» PROBLEM DETAILS:
From the material below, please set down exactly the lines starting with the one with "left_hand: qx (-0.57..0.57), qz" and going on through the one with "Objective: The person", without a single picture.

§ §

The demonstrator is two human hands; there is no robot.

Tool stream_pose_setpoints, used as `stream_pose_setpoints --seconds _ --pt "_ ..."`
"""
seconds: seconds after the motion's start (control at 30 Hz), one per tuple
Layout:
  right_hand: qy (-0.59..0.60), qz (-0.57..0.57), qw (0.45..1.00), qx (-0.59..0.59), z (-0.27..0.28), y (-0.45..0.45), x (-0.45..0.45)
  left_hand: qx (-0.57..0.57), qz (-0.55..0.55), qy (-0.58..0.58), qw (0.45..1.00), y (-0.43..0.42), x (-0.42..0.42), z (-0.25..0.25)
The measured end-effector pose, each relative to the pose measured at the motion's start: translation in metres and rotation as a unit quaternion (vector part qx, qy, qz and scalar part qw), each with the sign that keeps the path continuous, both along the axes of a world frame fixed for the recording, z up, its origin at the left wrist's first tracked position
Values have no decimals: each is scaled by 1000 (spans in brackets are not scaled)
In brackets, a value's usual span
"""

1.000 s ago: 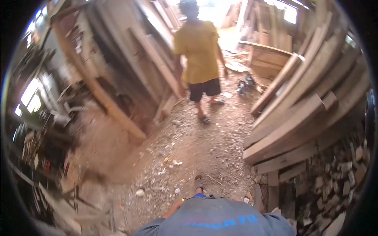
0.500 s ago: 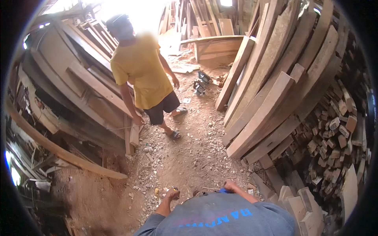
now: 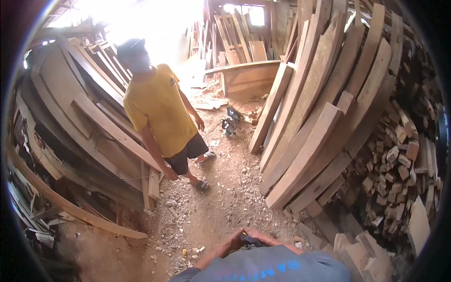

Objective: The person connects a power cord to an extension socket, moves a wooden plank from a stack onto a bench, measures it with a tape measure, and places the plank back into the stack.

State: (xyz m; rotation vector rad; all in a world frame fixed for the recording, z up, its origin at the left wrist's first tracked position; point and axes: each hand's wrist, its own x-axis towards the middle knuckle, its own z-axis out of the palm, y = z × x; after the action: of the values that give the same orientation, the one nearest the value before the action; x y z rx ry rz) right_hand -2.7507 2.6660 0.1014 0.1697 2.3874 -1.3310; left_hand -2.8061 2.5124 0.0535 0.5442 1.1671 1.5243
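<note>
Both hands are together low in the view, in front of my dark grey shirt. My left hand is closed around a small black object with a yellow tip; its exact kind is too small to tell. From the other side, my right hand meets it, fingers bent inward and partly hidden. Whatever the right hand grips does not show clearly.
A person in a yellow shirt stands ahead on the left. Long timbers lean on the right beside stacked offcuts. Boards line the left; a curved plank juts out. Power tools lie on the gravelly floor.
My hands have come together from apart, the black-and-yellow object moving inward with the left one. A blue item by my right hand no longer shows. The view has tilted up slightly.
</note>
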Motion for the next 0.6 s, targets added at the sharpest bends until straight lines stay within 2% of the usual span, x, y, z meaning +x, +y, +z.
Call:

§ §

» RESPONSE:
  left_hand: qx (-0.57..0.57), qz (-0.55..0.55), qy (-0.58..0.58), qw (0.45..1.00), y (-0.43..0.42), x (-0.42..0.42), z (-0.25..0.25)
The measured end-effector pose, each relative to the pose measured at the motion's start: translation in metres and rotation as a unit quaternion (vector part qx, qy, qz and scalar part qw), each with the sign that keeps the path continuous, both along the axes of a world frame fixed for the recording, z up, its origin at the left wrist's first tracked position
Values have no decimals: each is scaled by 1000 (spans in brackets are not scaled)
In brackets, a value's usual span
"""

1.000 s ago: 
0.500 s ago: 
now: 

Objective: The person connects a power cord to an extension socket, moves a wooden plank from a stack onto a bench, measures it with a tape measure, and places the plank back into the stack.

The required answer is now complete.